A growing body of data have pointed to the prognostic role of circulating PDMPs concentrations in various kinds of cancers40,41. However, it is unclear whether there may be a correlation between serum PDMPs levels and severity plus clinical outcomes in patients with ACI. Our study not only demonstrated that serum PDMPs levels were highly associated with the severity of the neurological deficit estimated by infarction volume and NIHSS score at admission, but also showed that serum PDMPs levels were highly correlated with the functional outcome based on mRS score at 6 months after onset of stroke. Furthermore, we performed ROC analysis to reveal that serum PDMPs levels displayed a good prognostic predictive ability. Overall, it is plausible that increased serum PDMPs levels should be associated with 6-month poor prognosis of ACI, substantializing serum PDMPs as a potential prognostic biomarker of ACI.
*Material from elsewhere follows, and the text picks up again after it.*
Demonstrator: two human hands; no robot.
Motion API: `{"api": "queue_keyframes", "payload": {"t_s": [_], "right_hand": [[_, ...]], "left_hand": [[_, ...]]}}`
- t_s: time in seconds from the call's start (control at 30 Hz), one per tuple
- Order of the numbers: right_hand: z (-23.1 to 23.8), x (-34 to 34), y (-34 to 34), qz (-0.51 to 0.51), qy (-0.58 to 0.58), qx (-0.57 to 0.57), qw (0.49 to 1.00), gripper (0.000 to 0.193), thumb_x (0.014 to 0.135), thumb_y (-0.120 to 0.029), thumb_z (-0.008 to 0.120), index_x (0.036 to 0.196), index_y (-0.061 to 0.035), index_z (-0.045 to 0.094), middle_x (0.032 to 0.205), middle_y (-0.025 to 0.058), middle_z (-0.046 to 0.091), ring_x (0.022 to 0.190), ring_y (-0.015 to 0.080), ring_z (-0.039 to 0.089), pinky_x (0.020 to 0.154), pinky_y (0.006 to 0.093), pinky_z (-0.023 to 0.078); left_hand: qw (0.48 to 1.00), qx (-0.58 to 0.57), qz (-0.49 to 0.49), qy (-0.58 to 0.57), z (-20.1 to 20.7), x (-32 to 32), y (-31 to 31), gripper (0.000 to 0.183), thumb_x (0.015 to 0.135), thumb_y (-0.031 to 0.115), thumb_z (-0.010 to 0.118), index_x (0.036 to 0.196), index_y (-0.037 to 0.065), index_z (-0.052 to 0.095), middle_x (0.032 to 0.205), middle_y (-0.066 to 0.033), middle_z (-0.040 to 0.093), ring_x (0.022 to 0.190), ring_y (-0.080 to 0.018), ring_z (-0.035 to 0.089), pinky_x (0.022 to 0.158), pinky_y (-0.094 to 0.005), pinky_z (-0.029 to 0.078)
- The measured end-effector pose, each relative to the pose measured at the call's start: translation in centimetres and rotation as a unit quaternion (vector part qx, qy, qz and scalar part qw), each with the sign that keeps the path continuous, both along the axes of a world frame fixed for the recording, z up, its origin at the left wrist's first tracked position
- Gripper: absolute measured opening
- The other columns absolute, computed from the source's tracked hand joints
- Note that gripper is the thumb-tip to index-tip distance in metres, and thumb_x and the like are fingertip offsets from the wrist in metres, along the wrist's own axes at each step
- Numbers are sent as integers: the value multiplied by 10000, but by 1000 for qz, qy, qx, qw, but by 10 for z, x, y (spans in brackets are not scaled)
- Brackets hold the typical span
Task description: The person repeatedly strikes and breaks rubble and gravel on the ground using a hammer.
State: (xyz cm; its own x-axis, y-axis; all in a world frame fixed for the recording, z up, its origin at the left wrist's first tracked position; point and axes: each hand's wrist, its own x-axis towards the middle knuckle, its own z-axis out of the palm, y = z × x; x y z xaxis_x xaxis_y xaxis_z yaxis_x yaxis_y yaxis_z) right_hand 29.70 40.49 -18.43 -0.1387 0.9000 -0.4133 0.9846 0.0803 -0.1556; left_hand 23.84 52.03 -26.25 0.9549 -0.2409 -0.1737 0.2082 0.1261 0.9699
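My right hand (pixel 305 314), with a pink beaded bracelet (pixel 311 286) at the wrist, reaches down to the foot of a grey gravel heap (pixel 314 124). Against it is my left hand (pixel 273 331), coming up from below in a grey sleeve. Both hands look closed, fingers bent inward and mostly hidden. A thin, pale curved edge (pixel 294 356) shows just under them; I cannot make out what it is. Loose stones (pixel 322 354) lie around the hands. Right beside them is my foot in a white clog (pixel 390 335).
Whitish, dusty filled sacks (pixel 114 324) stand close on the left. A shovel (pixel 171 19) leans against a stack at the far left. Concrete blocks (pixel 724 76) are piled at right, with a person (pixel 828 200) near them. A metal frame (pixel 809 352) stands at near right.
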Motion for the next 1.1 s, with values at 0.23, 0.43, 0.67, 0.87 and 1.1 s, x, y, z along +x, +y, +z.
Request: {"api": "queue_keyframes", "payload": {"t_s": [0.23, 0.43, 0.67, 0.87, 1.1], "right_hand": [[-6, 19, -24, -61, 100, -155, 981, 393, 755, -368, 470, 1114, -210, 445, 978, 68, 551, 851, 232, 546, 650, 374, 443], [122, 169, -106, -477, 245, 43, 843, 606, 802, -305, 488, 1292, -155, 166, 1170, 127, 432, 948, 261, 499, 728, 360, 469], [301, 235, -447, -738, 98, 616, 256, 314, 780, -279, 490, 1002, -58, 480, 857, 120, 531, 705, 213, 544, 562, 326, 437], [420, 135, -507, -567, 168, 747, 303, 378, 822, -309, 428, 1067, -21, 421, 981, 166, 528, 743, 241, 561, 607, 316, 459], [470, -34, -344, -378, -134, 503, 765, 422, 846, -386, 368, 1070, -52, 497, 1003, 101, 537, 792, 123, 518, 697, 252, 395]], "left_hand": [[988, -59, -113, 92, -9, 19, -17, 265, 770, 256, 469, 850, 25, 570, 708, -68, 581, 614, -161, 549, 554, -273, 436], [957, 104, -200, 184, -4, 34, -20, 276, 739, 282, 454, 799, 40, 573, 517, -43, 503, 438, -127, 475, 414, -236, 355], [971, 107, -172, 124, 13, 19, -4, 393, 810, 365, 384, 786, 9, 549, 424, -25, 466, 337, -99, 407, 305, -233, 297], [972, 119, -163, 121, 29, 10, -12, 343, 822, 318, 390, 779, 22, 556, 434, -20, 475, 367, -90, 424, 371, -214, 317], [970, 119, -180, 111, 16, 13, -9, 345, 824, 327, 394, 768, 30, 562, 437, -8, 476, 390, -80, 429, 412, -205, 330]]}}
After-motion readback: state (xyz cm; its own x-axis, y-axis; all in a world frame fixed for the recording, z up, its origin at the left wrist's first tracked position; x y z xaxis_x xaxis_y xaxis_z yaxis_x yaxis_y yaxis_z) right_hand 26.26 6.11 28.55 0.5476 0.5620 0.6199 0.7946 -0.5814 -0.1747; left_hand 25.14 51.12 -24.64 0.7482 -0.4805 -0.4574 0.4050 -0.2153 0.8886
Although a series of statistical methods were applied here to reveal some interesting results that serum PDMPs may be a potential prognostic biomarker of ACI, the current study has several limitations. First, this is a single-center study, which is characterized by a relatively small sample size, and therefore, a further cohort study with a larger sample size is required to prove our conclusions. Second, although there may be coexpression of some specific antigens between megakaryocyte-derived microparticles and PDMPs in healthy individuals, the PDMPs ELISA kit in the study used two monoclonal antibodies against glycoproteins CD42a and CD42b, which have not been detected in megakaryocyte-derived microparticles42. Thus, the kit had good specificity. Functional differences between the two microparticles would be the direction of future researches. Third, some relevant variables (such as age, diabetes and hypertension) were unbalanced between ACI patients and health controls. The further matching cohorts were needed to determine the difference in serum PDMPs levels. Finally, serum PDMPs levels were measured in a time point after ACI in this study and dynamic change of serum PDMPs levels is not detected. Investigating serial change of its level in future may be of clinical significance. Whereas, the current study was a pilot and exploratory study, which could provide some new information for the further studies. Thus, the independent and multicenter studies measuring serial PDMP levels were needed to validate the findings.

Conclusions

This study confirmed that increased serum PDMPs levels at admission are strongly relevant to the severity determined by infarction volume and admission NIHSS scores. Moreover, elevated serum PDMPs levels could assist in predicting the risk of END occurrence and poor prognosis at 6 months after ACI in patients, indicating that PDMPs in serum might have the potential to be a useful prognostic biomarker in patients with ACI.